🎼 A Commons Marketplace for Music Curation sailing on the Ocean
This is an early alpha state and you can expect running into problems. If you encounter one, please open a new issue.
Musicmap is an open platform that wants to form a navigator hub for all music lovers to connect to any online music service in an easy, attractive and organised way by using music genres. Because music genres are tricky, non-mathematically-defined subjects, musicmap relies on an active community curating the ecosystem. The aim is to become a decentralized, transparent, open ecosystem where long-tail artists can be discovered, music knowledge is preserved, and music archives are organised without any central authority.

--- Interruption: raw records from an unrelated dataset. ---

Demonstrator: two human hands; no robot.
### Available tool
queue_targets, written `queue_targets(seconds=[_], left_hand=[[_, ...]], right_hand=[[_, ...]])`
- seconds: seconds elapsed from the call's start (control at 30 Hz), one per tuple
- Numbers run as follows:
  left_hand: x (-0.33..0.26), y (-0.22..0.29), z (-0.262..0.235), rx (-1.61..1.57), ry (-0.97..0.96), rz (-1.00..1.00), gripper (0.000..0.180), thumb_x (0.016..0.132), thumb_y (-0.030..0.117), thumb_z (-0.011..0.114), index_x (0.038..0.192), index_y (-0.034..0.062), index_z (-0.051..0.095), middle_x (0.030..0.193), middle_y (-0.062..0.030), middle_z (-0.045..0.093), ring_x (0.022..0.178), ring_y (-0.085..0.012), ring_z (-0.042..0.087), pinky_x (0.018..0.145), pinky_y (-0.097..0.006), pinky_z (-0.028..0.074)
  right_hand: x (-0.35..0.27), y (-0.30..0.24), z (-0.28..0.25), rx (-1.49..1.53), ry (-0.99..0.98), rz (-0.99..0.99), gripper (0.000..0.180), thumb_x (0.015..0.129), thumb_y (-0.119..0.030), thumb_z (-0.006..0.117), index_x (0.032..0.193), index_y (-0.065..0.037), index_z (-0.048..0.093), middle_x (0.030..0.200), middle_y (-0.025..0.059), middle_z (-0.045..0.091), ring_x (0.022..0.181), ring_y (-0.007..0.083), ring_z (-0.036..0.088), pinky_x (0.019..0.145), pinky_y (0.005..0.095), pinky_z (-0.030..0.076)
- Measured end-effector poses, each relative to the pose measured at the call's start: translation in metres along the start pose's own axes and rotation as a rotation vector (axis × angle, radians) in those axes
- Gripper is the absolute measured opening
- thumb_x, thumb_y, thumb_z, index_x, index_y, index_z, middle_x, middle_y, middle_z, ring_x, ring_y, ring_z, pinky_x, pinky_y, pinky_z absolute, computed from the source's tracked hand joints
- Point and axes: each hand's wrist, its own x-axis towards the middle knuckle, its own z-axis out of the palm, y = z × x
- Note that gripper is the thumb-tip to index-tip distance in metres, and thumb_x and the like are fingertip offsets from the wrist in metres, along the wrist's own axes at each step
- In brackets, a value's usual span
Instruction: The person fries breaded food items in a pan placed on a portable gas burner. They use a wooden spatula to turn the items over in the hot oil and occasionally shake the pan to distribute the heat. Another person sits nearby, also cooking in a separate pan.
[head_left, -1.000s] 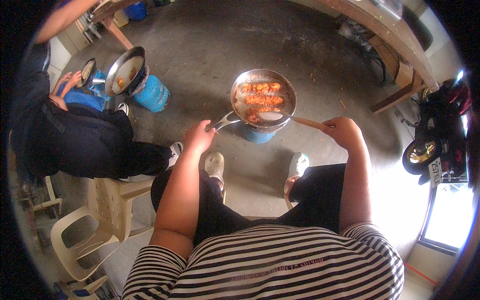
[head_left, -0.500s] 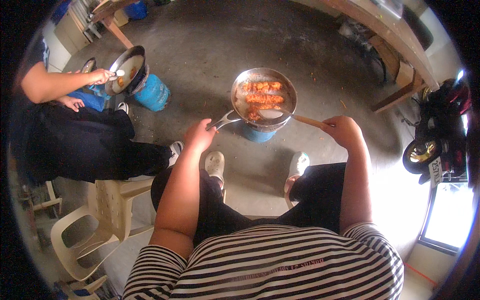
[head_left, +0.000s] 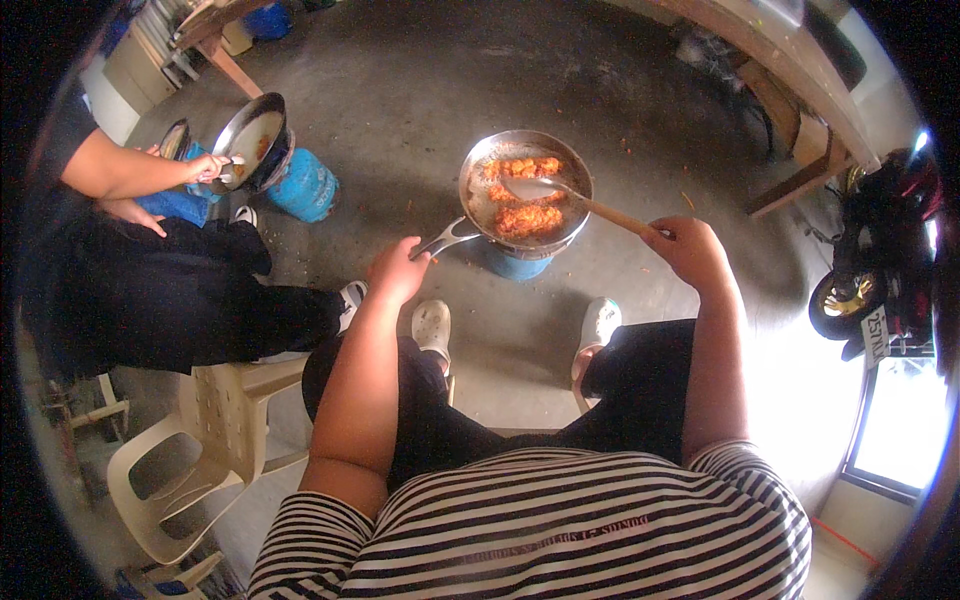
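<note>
In front of me a round metal frying pan point(head_left: 477, 178) sits over a blue gas cylinder point(head_left: 517, 264). Three rows of orange-brown fried food point(head_left: 530, 220) lie in it. My left hand point(head_left: 397, 268) is closed around the pan's metal handle point(head_left: 443, 240). Closed on the wooden handle of a turner point(head_left: 612, 214), my right hand point(head_left: 690, 250) keeps its metal blade over the middle row, partly covering it. The blade's contact with the food cannot be made out exactly.
At the left a co-worker's hand point(head_left: 207, 168) holds a utensil in another pan point(head_left: 262, 130) beside a blue gas cylinder point(head_left: 308, 186). A beige plastic chair point(head_left: 215, 400) stands at my left. A wooden table point(head_left: 790, 75) and a motorcycle point(head_left: 850, 298) are at the right.
My right hand has moved the turner blade from the nearest row up to the middle one. The nearest row now shows fully. The co-worker's hand has shifted slightly down and left.
</note>
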Motion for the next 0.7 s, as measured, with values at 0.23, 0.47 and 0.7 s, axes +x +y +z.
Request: queue_targets(seconds=[0.23, 0.47, 0.7], left_hand=[[0.002, -0.004, 0.003, 0.003, 0.003, 0.011, 0.042, 0.083, 0.032, 0.059, 0.118, 0.0109, 0.057, 0.105, -0.0145, 0.063, 0.099, -0.0293, 0.060, 0.087, -0.039, 0.044], [-0.002, 0.004, -0.003, 0.026, 0.011, 0.002, 0.041, 0.082, 0.033, 0.060, 0.117, 0.0118, 0.058, 0.103, -0.0144, 0.064, 0.098, -0.0297, 0.060, 0.086, -0.039, 0.044], [0.000, -0.001, 0.000, 0.074, 0.033, 0.021, 0.041, 0.082, 0.035, 0.060, 0.117, 0.0128, 0.058, 0.103, -0.0148, 0.064, 0.098, -0.0309, 0.060, 0.086, -0.040, 0.044]], right_hand=[[0.011, 0.007, 0.008, -0.002, -0.013, 0.008, 0.035, 0.079, -0.034, 0.065, 0.092, -0.002, 0.068, 0.079, 0.0153, 0.066, 0.071, 0.0247, 0.063, 0.066, 0.0349, 0.049], [0.017, 0.015, 0.016, 0.016, 0.001, 0.048, 0.036, 0.080, -0.037, 0.064, 0.092, -0.003, 0.068, 0.078, 0.0157, 0.066, 0.070, 0.0266, 0.064, 0.066, 0.0368, 0.049], [0.025, 0.023, 0.020, 0.079, 0.082, 0.087, 0.042, 0.080, -0.044, 0.061, 0.091, -0.004, 0.068, 0.081, 0.0182, 0.066, 0.075, 0.0313, 0.065, 0.067, 0.0400, 0.050]])
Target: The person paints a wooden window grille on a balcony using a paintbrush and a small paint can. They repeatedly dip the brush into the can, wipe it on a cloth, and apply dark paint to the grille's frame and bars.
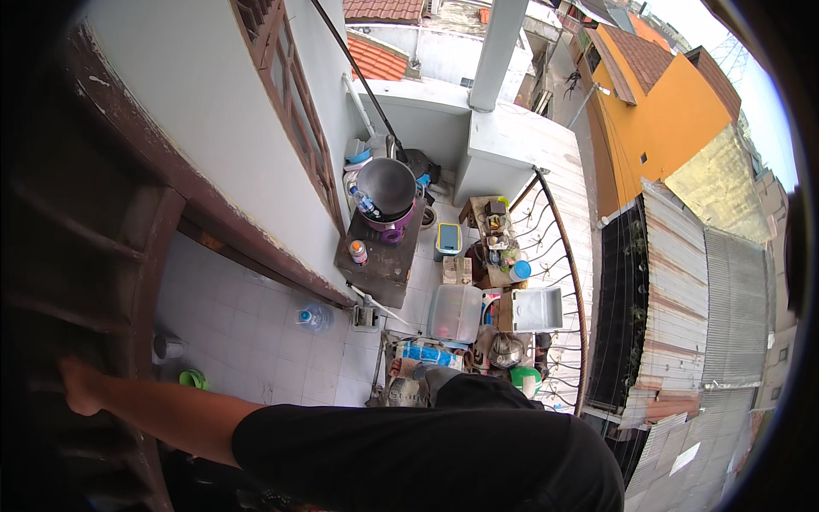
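Neither of my hands shows in the head view. Across the lower edge stretches my leg in black cloth [409, 456], bare toward the left. It ends in what looks like a bare foot [79, 388] against dark brown slatted wood [72, 316]. A dark wok [386, 186] rests on a purple base [392, 232] atop a brown cabinet [388, 275]. Beside the wok leans a clear bottle with a blue label [363, 203]. An orange-capped can [358, 253] stands on the cabinet's near part. On the tiles lies a large clear plastic bottle [316, 317].
A curved metal railing [573, 256] bounds the balcony at right, with roofs beyond. Along it stand a cluttered small table [478, 209], a translucent bin [454, 313] and a white tub [537, 309]. A green container [194, 378] sits on the floor [256, 333] near the brown doorframe.
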### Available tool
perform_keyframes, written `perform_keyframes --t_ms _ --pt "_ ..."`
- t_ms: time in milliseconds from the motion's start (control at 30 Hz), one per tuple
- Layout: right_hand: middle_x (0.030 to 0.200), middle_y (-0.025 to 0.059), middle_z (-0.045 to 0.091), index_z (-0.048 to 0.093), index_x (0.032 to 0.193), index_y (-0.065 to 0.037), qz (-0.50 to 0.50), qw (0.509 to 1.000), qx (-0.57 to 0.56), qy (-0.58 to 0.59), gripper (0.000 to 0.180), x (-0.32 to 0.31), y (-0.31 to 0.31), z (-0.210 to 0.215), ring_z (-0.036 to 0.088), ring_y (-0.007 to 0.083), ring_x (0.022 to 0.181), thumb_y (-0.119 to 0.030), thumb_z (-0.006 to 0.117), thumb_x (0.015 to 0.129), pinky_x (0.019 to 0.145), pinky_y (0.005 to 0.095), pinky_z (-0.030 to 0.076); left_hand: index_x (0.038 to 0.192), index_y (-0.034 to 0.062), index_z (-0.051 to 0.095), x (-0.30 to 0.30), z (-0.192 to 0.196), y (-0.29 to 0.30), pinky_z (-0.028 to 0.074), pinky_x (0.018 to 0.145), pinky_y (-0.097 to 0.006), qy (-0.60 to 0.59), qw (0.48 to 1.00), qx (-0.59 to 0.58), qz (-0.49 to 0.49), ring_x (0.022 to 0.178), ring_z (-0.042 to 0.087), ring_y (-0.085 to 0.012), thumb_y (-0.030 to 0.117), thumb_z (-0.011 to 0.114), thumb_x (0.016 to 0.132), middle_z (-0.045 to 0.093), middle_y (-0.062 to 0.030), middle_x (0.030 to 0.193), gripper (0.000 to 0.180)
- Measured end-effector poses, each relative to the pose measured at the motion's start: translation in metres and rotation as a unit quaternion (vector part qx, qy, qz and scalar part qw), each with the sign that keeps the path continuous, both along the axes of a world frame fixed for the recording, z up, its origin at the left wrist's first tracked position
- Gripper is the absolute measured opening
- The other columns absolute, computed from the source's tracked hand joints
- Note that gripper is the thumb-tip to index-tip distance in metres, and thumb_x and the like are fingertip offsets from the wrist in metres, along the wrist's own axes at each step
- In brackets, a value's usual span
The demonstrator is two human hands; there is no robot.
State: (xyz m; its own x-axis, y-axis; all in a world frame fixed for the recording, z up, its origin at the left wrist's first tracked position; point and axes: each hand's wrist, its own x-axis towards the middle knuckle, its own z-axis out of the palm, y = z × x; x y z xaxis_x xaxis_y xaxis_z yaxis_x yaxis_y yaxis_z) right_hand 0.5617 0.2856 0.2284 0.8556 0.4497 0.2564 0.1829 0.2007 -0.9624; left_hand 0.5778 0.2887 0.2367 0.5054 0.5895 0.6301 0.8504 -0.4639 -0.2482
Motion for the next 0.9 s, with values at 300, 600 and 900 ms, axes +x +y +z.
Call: perform_keyframes --t_ms 300,600,900 --pt "0.136 0.0234 0.045 0.045 0.131 0.001 0.166 0.922 0.229 0.263 0.044 0.0 0.033 -0.012 0.043 0.0328 0.131 -0.011 0.051 0.089 0.108 0.0387 0.037 0.1 0.0097 0.068 -0.091 -0.057 0.012 0.051 0.063 -0.036 -0.189 0.949 -0.075 -0.239 0.076 0.067 -0.0178 0.032 0.051 0.099 0.071 -0.0046 0.089 0.028" --pt "0.124 0.0347 0.056 0.051 0.127 0.011 -0.02 0.991 -0.037 -0.13 0.056 -0.035 -0.009 -0.009 0.052 0.0428 0.123 -0.011 0.054 0.076 0.107 0.0396 0.043 0.115 0.0039 0.062 -0.473 -0.216 -0.164 0.046 0.084 -0.029 -0.247 0.446 -0.859 -0.047 0.093 0.058 -0.0116 0.01 0.066 0.091 0.065 -0.0008 0.103 0.025" --pt "0.107 0.0078 0.066 0.069 0.107 0.001 0.007 0.992 -0.066 -0.11 0.033 0.099 -0.061 -0.028 0.061 0.0199 0.097 -0.02 0.065 0.083 0.089 0.0312 0.044 0.137 0.0031 0.043 -0.567 -0.173 -0.174 0.05 0.054 -0.027 -0.339 0.374 -0.84 -0.199 0.069 0.061 -0.0102 0.006 0.067 0.085 0.064 -0.0053 0.087 0.058"
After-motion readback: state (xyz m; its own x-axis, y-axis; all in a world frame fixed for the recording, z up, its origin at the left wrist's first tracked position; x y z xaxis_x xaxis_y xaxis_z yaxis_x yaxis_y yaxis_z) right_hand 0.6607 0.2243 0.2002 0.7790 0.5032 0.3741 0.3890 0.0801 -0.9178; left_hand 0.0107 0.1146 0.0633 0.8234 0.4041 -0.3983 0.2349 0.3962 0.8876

From a business perspective, it is a platform that offers free or commons data between providers and consumers, also described as contributors. It can be seen as a fairly simple marketplace that does not hold physical data, does not require proof of consumption, or any type of data protection. On the other hand, it will have complex and experimental curation building blocks (TCR variants) and a very challenging dynamic UI linked to the registry framework.
Musicmap will share non-physical data (URL, links) primarily between the common (i.e. non-business) public (C2C). Providers (aka Contributors in this case) are anyone who is motivated to bring structure in a chaotic mass of digital music archives, and who wants to contribute to MusicMap’s goals as described in the original purpose paragraph and outlined below. Consumers in this case (aka Users) are basically anyone who likes music.
All this data will be organized by genre. Genres will form the main building blocks to structure this archive and the capability of musicmap to achieve this in a more or less succesful manner, is what makes it unique. Contributors can create their own lists based on genre, which will automatically deploy the right smart contracts and - if needed - a new token. Contributors can eventually also build communities around these genre lists and organize or govern towards certain goal (like tribes), e.g. making an agenda for concerts and parties, making a list of new and unknown artists, rallying community meetups, etc.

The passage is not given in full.